##### Excerpted data

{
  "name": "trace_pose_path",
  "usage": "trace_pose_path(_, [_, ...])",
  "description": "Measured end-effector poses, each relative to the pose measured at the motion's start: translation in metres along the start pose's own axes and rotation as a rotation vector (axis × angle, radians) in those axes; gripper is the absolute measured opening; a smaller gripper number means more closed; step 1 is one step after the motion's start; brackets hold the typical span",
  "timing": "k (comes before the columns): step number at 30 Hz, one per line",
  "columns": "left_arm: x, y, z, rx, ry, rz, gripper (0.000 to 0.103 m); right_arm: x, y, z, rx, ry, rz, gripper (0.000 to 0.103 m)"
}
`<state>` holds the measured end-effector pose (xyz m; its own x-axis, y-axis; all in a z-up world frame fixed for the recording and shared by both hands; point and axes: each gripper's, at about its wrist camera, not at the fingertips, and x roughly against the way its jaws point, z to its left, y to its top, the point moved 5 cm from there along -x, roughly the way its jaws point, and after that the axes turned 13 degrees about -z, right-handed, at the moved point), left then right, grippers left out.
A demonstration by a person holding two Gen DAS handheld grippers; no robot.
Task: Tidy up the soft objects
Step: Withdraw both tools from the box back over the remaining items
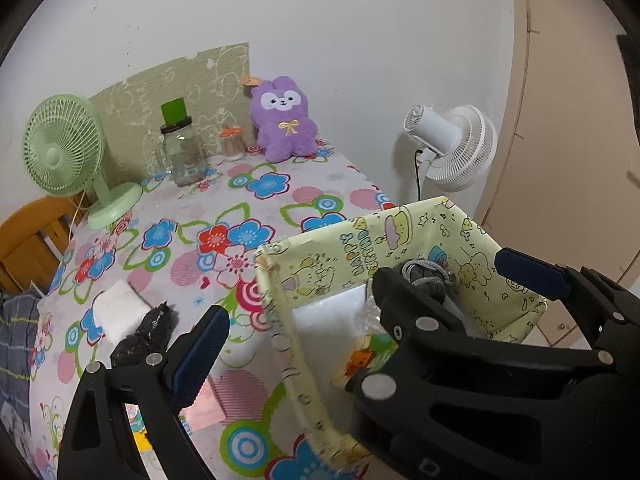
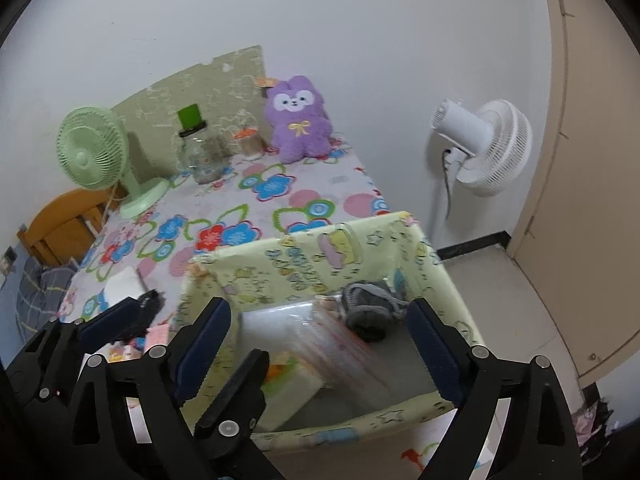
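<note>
Inside the pale-yellow cartoon-print box (image 2: 304, 264) lies a grey knitted bundle (image 2: 370, 308); both grippers' fingers spread, empty.

Both cams sit on the grippers, looking fwd and down along the fingers, close above the near end of the flowered surface (image 1: 260, 196). Left wrist cam faces the surface from nearer its left side, yellow box (image 1: 404, 232) at lower right w/ the right gripper (image 1: 440, 280) crossing in front. Right wrist cam hangs right over the box (image 2: 320, 248). Shared: box, purple plush (image 1: 282, 120), green fan (image 1: 64, 152), white fan (image 1: 460, 148), wall.
</note>
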<state>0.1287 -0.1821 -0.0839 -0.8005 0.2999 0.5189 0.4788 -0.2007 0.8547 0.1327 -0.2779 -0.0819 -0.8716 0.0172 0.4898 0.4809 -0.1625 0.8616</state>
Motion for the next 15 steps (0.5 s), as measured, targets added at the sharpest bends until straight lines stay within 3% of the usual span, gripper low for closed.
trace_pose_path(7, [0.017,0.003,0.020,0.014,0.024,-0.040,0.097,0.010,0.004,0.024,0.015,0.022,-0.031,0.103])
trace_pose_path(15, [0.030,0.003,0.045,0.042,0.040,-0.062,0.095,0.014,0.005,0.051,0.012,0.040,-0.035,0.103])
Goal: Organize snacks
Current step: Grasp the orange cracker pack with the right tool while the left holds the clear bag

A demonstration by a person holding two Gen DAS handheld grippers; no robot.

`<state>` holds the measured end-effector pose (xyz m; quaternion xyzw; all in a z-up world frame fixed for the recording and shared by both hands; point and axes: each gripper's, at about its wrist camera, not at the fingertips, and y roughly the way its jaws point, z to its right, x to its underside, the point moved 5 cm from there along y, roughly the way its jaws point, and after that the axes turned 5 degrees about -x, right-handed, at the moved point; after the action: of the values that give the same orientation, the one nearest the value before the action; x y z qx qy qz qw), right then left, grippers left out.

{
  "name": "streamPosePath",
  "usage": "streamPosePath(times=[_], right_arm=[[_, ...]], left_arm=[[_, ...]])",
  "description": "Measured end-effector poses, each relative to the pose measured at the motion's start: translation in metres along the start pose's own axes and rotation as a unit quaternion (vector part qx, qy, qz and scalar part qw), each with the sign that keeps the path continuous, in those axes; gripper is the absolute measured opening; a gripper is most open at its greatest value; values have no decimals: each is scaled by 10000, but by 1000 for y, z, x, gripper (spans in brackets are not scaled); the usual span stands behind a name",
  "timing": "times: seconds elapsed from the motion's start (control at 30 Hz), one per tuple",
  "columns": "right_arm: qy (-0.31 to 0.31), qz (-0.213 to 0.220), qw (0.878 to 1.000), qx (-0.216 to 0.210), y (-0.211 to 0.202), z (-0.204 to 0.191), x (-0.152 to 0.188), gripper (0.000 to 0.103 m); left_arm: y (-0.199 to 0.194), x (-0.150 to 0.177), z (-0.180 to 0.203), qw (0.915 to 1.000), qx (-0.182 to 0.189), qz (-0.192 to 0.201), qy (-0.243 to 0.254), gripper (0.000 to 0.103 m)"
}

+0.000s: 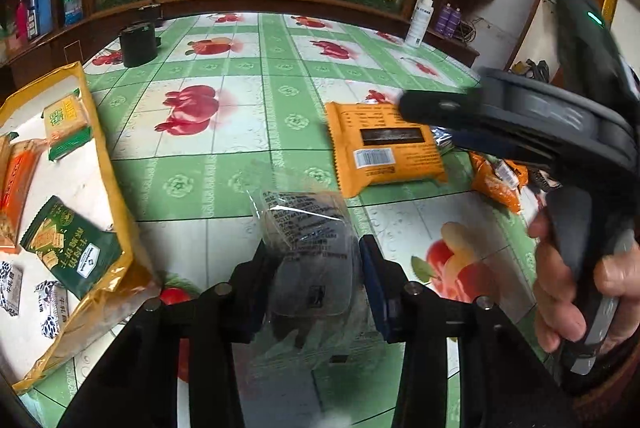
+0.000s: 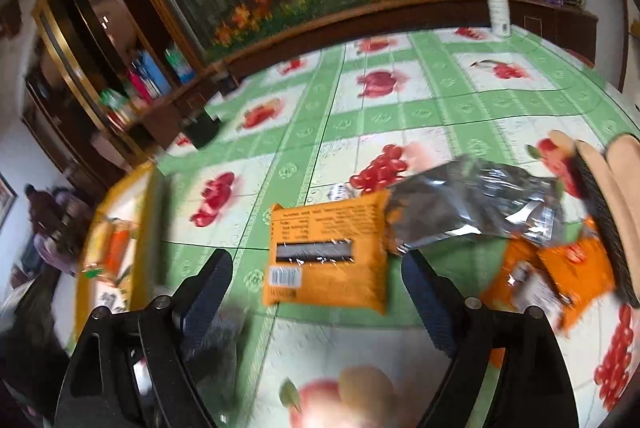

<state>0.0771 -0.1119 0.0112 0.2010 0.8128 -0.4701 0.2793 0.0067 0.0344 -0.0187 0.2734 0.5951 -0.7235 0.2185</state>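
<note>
Tilting downward, left tool (image 1: 316, 268) grips clear packet (image 1: 308, 228); right tool (image 2: 316, 292) spread

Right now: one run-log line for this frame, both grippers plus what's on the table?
left gripper: shut on clear-wrapped snack | right gripper: open, empty | orange packet: flat on table | yellow tray: holds sorted snacks
</note>
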Motion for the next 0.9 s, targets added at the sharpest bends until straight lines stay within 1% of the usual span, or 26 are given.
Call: streamPosePath(times=[0.07, 0.13, 0.2, 0.23, 0.3, 0.33, 0.4, 0.43, 0.47, 0.53, 0.57, 0.7, 0.77, 0.9], right_arm=[[-37, -286, 9991, 316, 18, -4, -2, 90], [-285, -431, 9965, 665, 32, -11, 0, 90], [-513, -542, 9935, 861, 43, -17, 3, 92], [-578, -602, 9922, 927, 47, -17, 4, 92], [-700, -849, 9868, 1192, 61, -15, 10, 92], [-702, -913, 9866, 1156, 64, -14, 12, 92], [-675, -839, 9884, 1069, 64, -8, 12, 93], [-630, -783, 9899, 1000, 62, -5, 11, 91], [-603, -669, 9921, 868, 57, -1, 10, 83], [-470, -614, 9942, 751, 52, 2, 9, 80], [-364, -576, 9957, 620, 49, 5, 9, 78], [-30, -442, 9987, 235, 39, 8, 6, 78], [23, -298, 9995, 46, 31, 5, 3, 78], [27, 7, 9998, -185, 16, -4, -3, 78]], left_arm=[[-2, 1, -1, 10000, 32, 3, 29, 41], [0, 0, -2, 10000, 66, -29, 7, 41], [2, -1, 0, 10000, 33, -50, 32, 43], [3, 0, 1, 10000, -17, -78, 58, 46], [8, 1, 1, 9997, -124, -183, 70, 54], [10, 1, 0, 9997, -140, -194, 57, 55], [11, 1, 2, 9997, -157, -151, 88, 55], [11, 0, 2, 9997, -194, -130, 110, 53], [12, 0, 3, 9997, -210, -109, 93, 52], [13, -2, 4, 9997, -214, -76, 79, 49], [13, -3, 5, 9998, -160, -45, 57, 47], [11, -6, 8, 9999, -77, 55, 61, 44], [9, -7, 8, 9999, -80, 142, 25, 41], [5, -10, 3, 9995, -159, 265, -56, 41]])
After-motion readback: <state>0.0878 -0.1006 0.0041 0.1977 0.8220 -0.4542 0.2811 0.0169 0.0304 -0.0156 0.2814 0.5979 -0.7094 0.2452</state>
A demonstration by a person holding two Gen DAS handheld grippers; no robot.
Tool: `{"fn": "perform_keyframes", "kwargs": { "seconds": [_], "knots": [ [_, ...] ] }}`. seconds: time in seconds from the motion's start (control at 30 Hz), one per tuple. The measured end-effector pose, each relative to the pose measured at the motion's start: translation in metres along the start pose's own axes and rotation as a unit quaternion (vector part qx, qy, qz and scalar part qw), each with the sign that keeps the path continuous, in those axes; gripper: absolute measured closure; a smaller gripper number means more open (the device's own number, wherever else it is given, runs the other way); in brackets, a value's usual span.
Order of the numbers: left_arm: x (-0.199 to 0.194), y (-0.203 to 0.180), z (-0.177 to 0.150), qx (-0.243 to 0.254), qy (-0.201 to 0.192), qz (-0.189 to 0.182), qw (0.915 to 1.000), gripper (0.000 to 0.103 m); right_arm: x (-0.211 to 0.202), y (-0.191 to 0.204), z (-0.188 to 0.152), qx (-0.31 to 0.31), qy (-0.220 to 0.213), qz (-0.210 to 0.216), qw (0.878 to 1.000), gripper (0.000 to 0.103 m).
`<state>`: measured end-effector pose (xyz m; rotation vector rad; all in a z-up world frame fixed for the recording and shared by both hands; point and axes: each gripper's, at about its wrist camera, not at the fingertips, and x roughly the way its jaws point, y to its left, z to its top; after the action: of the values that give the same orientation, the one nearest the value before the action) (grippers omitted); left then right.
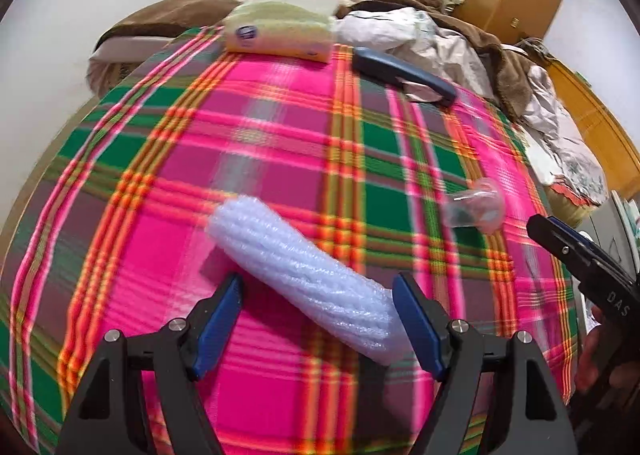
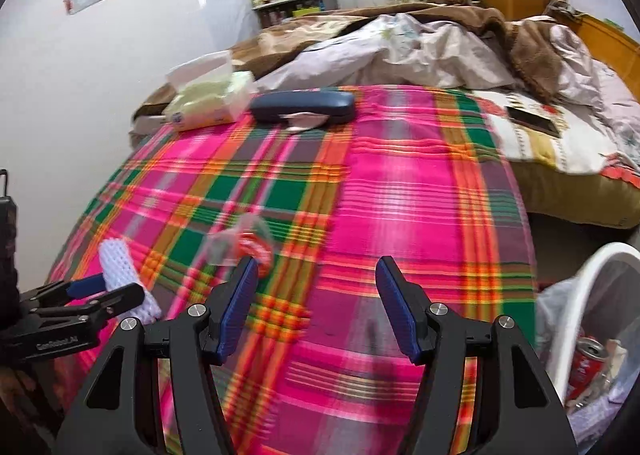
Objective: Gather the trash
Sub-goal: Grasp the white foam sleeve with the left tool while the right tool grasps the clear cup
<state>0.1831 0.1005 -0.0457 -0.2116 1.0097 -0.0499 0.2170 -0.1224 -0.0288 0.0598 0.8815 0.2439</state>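
A white roll of bubble wrap lies on the pink plaid cloth. My left gripper is open, its jaws on either side of the roll's near end. The roll also shows in the right wrist view between the left gripper's fingers. A crumpled clear plastic wrapper lies to the right; in the right wrist view it sits just ahead of my open, empty right gripper. A white bin at the lower right holds a red can.
A tissue pack and a dark blue glasses case lie at the cloth's far edge. Rumpled bedding and a brown blanket lie beyond. A dark phone rests on the bed to the right. My right gripper shows at the right edge.
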Motion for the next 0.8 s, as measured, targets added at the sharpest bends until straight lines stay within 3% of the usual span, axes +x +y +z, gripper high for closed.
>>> {"fn": "perform_keyframes", "kwargs": {
  "seconds": [0.33, 0.53, 0.6, 0.8],
  "knots": [
    [-0.002, 0.029, 0.006, -0.044, -0.018, 0.002, 0.9989, 0.024, 0.025, 0.033, 0.011, -0.056, 0.004, 0.019, 0.998, 0.040],
    [0.002, 0.030, 0.012, -0.043, -0.027, -0.001, 0.9987, 0.024, 0.033, 0.032, 0.011, -0.040, 0.022, 0.023, 0.999, 0.041],
    [0.004, 0.029, 0.014, -0.043, -0.028, 0.001, 0.9987, 0.024, 0.034, 0.033, 0.009, -0.040, 0.022, 0.022, 0.999, 0.046],
    [0.007, 0.024, 0.018, -0.047, -0.032, -0.004, 0.9984, 0.030, 0.035, 0.032, 0.008, -0.038, 0.025, 0.019, 0.999, 0.081]
  ]
}}
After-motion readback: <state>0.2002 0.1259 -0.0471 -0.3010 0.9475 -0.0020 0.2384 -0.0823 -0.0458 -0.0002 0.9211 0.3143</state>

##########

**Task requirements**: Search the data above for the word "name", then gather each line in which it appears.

**Answer section**:
  "name": "trace_pose_path",
  "name": "streamPosePath",
  "description": "Measured end-effector poses, each relative to the pose measured at the motion's start: translation in metres along the start pose's own axes and rotation as a unit quaternion (vector part qx, qy, qz and scalar part qw), each with the sign that keeps the path continuous, in those axes; gripper is the absolute measured opening; a gripper is most open at its greatest value; values have no decimals: each is scaled by 10000, but by 1000 for y, z, x, gripper (spans in brackets are not scaled); the usual span stands behind a name",

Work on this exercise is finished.